Actualités

Le Gabon défend une intelligence artificielle inclusive au forum de genève

Dans un monde où les grandes puissances rivalisent pour dominer l’intelligence artificielle par la performance brute, le Gabon propose une approche radicalement différente. Lors de la session dédiée à la gouvernance de l’IA au Global Dialogue on AI Governance à Genève, sous l’égide des Nations unies, le ministre gabonais de l’Économie numérique, Mark Alexandre Doumba, a appelé à une réflexion urgente sur l’avenir de cette technologie.
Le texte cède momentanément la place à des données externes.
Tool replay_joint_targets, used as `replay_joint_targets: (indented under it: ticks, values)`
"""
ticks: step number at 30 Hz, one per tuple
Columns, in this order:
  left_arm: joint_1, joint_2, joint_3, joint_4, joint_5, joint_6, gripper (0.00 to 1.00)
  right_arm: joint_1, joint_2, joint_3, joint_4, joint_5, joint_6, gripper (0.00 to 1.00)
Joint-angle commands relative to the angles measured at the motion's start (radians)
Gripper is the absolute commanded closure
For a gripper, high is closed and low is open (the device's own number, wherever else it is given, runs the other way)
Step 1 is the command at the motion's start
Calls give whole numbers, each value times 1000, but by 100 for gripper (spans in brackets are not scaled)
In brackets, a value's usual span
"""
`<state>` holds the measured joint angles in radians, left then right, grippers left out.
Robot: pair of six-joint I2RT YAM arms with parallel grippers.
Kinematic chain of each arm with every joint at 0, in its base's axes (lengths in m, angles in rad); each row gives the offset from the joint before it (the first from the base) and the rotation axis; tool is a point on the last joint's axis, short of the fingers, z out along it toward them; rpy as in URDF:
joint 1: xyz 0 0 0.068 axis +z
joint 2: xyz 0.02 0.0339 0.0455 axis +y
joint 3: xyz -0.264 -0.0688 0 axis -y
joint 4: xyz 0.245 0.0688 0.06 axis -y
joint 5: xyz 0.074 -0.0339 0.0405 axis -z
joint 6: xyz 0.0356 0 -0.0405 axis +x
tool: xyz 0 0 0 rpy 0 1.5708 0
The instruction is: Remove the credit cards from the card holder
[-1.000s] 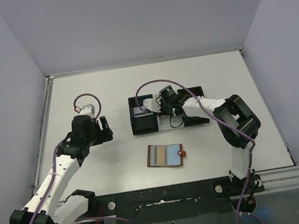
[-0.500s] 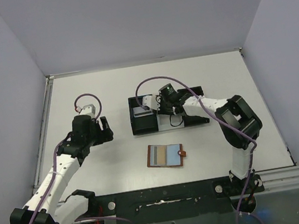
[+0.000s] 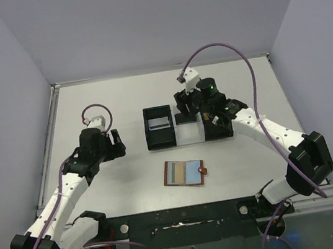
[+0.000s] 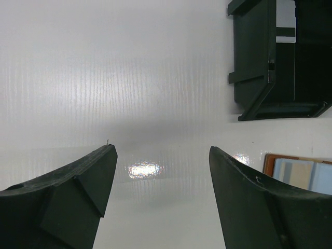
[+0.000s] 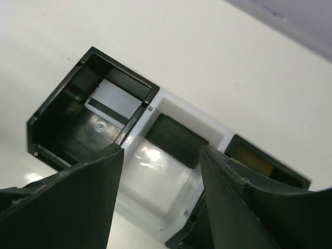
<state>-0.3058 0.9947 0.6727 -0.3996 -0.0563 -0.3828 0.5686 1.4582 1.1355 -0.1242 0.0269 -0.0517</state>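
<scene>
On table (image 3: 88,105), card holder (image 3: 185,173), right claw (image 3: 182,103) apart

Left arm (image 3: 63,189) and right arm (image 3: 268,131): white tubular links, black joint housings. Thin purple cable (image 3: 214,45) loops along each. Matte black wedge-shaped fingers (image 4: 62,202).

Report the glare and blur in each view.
Top external: even light, soft shadows, sharp. Left wrist: a bright glare patch on the table beneath the open left hand. Right wrist: glare in the tray's white middle compartment; the right hand looks soft-edged.
</scene>
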Motion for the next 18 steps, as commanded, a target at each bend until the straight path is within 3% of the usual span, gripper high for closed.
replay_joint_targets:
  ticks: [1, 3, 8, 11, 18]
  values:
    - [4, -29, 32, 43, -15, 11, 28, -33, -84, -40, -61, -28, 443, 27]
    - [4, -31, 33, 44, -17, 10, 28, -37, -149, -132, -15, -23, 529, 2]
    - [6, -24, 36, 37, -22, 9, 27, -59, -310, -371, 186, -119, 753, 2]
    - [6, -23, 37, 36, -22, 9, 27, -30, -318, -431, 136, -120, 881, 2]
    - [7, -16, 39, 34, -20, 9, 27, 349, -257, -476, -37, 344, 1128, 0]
Pour Libreville, l’enjeu n’est pas de produire l’IA la plus puissante, mais de construire un outil accessible, équitable et centré sur l’humain. Une vision qui contraste avec la course effrénée des géants technologiques, obsédés par la taille des modèles et la puissance de calcul.

« Ce n’est pas une question de vitesse ou de performance, mais d’impact réel», a-t-il déclaré. « L’objectif doit être de déployer l’intelligence artificielle au plus grand nombre, pas seulement aux élites économiques ou technologiques».

L’IA au service des besoins concrets : la révolution de la « petite IA »

Le Gabon mise sur une transition vers ce qu’il nomme la « petite IA » : des solutions spécialisées, adaptées et contextualisées, loin des modèles surdimensionnés et coûteux. L’idée ? Rendre cette technologie utile aux populations africaines, et notamment aux agriculteurs, aux services publics ou aux systèmes de santé.

« La véritable innovation ne réside pas dans des algorithmes toujours plus complexes, mais dans leur adaptation aux réalités locales», explique Mark Alexandre Doumba. Par exemple, une IA optimisant les récoltes dans un village gabonais ou facilitant l’accès aux soins dans une région reculée du pays aurait bien plus de valeur qu’un outil inaccessible réservé à une minorité.

Éviter la fracture technologique : l’IA comme levier d’inclusion

Pour le ministre gabonais, l’intelligence artificielle ne doit pas se limiter à optimiser les systèmes existants. Elle doit servir de catalyseur pour repenser les structures économiques et sociales, afin de réduire les inégalités plutôt que de les creuser.

Avec des ressources technologiques et financières sans précédent, le risque d’une nouvelle fracture mondiale est réel. Sans une gouvernance équitable, l’IA pourrait devenir un outil de domination, creusant le fossé entre ceux qui la conçoivent et ceux qui en subissent les effets. La véritable mesure de son succès ne sera pas le nombre de téraflops, mais l’amélioration concrète des conditions de vie.